PROBLEM STATEMENT -> The answer must be an exact printing of every record below, with the pictures omitted.

MATERIAL FOR THIS TASK ->

---*---

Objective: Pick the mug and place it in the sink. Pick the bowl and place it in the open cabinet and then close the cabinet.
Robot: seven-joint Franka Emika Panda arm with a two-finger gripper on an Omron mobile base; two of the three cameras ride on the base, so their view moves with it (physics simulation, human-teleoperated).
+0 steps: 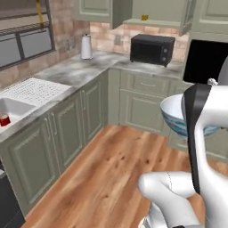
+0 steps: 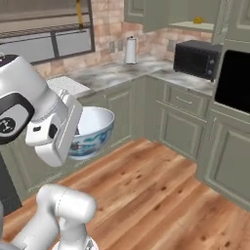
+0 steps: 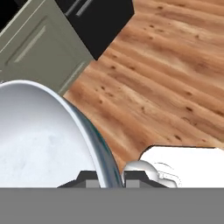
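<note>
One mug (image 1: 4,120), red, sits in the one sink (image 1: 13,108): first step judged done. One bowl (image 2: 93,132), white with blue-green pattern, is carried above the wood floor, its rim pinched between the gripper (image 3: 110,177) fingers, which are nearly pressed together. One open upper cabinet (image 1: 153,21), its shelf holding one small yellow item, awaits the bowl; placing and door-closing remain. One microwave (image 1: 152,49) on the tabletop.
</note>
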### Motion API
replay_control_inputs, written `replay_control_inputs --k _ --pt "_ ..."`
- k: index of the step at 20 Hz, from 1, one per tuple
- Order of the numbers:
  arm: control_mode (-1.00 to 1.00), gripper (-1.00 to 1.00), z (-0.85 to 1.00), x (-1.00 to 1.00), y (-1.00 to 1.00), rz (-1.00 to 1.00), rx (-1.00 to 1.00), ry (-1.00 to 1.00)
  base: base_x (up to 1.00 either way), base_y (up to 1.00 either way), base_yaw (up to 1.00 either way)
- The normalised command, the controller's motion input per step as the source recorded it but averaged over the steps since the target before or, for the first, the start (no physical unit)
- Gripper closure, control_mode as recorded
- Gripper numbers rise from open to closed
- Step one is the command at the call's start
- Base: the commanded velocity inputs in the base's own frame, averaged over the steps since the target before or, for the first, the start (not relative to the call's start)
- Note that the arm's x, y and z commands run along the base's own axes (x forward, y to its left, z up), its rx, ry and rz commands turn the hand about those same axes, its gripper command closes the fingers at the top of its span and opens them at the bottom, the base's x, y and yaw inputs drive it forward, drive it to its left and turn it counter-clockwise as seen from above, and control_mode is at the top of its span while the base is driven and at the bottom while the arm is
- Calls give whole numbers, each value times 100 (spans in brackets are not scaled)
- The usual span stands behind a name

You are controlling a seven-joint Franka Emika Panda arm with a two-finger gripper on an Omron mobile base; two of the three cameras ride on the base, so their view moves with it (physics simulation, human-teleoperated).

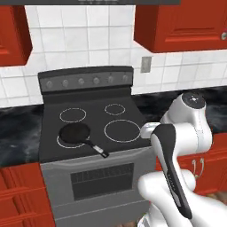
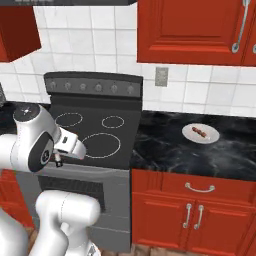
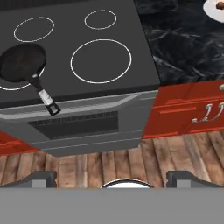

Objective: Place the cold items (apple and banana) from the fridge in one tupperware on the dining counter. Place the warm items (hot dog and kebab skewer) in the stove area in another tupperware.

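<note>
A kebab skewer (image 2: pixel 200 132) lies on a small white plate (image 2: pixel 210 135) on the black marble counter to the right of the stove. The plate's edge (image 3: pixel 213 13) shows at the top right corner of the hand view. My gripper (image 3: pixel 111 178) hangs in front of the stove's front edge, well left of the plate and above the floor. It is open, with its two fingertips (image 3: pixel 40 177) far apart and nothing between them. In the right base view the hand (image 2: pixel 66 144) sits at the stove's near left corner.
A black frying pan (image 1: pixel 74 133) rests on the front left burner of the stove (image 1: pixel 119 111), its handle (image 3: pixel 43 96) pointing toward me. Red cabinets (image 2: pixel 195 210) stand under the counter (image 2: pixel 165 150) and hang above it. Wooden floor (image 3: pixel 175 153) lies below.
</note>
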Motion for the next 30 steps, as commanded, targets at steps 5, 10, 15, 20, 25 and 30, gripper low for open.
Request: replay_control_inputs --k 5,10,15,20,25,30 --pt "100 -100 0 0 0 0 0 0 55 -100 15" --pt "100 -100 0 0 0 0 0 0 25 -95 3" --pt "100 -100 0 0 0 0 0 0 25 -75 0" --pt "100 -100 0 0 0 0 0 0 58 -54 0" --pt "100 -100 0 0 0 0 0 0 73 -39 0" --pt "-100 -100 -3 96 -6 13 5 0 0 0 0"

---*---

ANSWER SPACE ->
Objective: Pick the mug and place it in the sink. Pick the bowl and place it in the open cabinet and then close the cabinet.
Robot: seven-joint Franka Emika Panda arm with a two-finger gripper on an Omron mobile base; two of the three cameras ride on the base, so their view moves with it (physics simulation, human-teleoperated).
+0 steps: 
+0 steps: 
+0 steps: 
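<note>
One mug (image 1: 4,120), red, sits in the one sink (image 1: 13,108): first step judged done. One bowl (image 2: 93,132), white with blue-green pattern, is carried above the wood floor, its rim pinched between the gripper (image 3: 110,177) fingers, which are nearly pressed together. One open upper cabinet (image 1: 153,21), its shelf holding one small yellow item, awaits the bowl; placing and door-closing remain. One microwave (image 1: 152,49) on the tabletop.
</note>
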### Motion API
replay_control_inputs, written `replay_control_inputs --k _ --pt "_ ..."`
- k: index of the step at 20 Hz, from 1, one per tuple
- Order of the numbers:
  arm: control_mode (-1.00 to 1.00), gripper (-1.00 to 1.00), z (-0.85 to 1.00), x (-1.00 to 1.00), y (-1.00 to 1.00), rz (-1.00 to 1.00), rx (-1.00 to 1.00), ry (-1.00 to 1.00)
  base: base_x (up to 1.00 either way), base_y (up to 1.00 either way), base_yaw (up to 1.00 either way)
- The normalised command, the controller's motion input per step as the source recorded it but averaged over the steps since the target before or, for the first, the start (no physical unit)
- Gripper closure, control_mode as recorded
- Gripper numbers rise from open to closed
- Step one is the command at the call's start
- Base: the commanded velocity inputs in the base's own frame, averaged over the steps since the target before or, for the first, the start (not relative to the call's start)
- Note that the arm's x, y and z commands run along the base's own axes (x forward, y to its left, z up), its rx, ry and rz commands turn the hand about those same axes, its gripper command closes the fingers at the top of its span and opens them at the bottom, the base's x, y and yaw inputs drive it forward, drive it to its left and turn it counter-clockwise as seen from above, and control_mode is at the top of its span while the base is driven and at the bottom while the arm is
- Calls give whole numbers, each value times 100 (spans in brackets are not scaled)
- The usual span stands behind a name

You are controlling a seven-joint Franka Emika Panda arm with a two-finger gripper on an Omron mobile base; two of the three cameras ride on the base, so their view moves with it (physics simulation, human-teleoperated).


Objective: Place the cold items (apple and banana) from the fridge in one tupperware on the dining counter. Place the warm items (hot dog and kebab skewer) in the stove area in another tupperware.

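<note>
A kebab skewer (image 2: pixel 200 132) lies on a small white plate (image 2: pixel 210 135) on the black marble counter to the right of the stove. The plate's edge (image 3: pixel 213 13) shows at the top right corner of the hand view. My gripper (image 3: pixel 111 178) hangs in front of the stove's front edge, well left of the plate and above the floor. It is open, with its two fingertips (image 3: pixel 40 177) far apart and nothing between them. In the right base view the hand (image 2: pixel 66 144) sits at the stove's near left corner.
A black frying pan (image 1: pixel 74 133) rests on the front left burner of the stove (image 1: pixel 119 111), its handle (image 3: pixel 43 96) pointing toward me. Red cabinets (image 2: pixel 195 210) stand under the counter (image 2: pixel 165 150) and hang above it. Wooden floor (image 3: pixel 175 153) lies below.
</note>
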Motion for the next 30 steps, as commanded, targets at steps 5, 10, 15, 20, 25 and 30, gripper low for open.
Request: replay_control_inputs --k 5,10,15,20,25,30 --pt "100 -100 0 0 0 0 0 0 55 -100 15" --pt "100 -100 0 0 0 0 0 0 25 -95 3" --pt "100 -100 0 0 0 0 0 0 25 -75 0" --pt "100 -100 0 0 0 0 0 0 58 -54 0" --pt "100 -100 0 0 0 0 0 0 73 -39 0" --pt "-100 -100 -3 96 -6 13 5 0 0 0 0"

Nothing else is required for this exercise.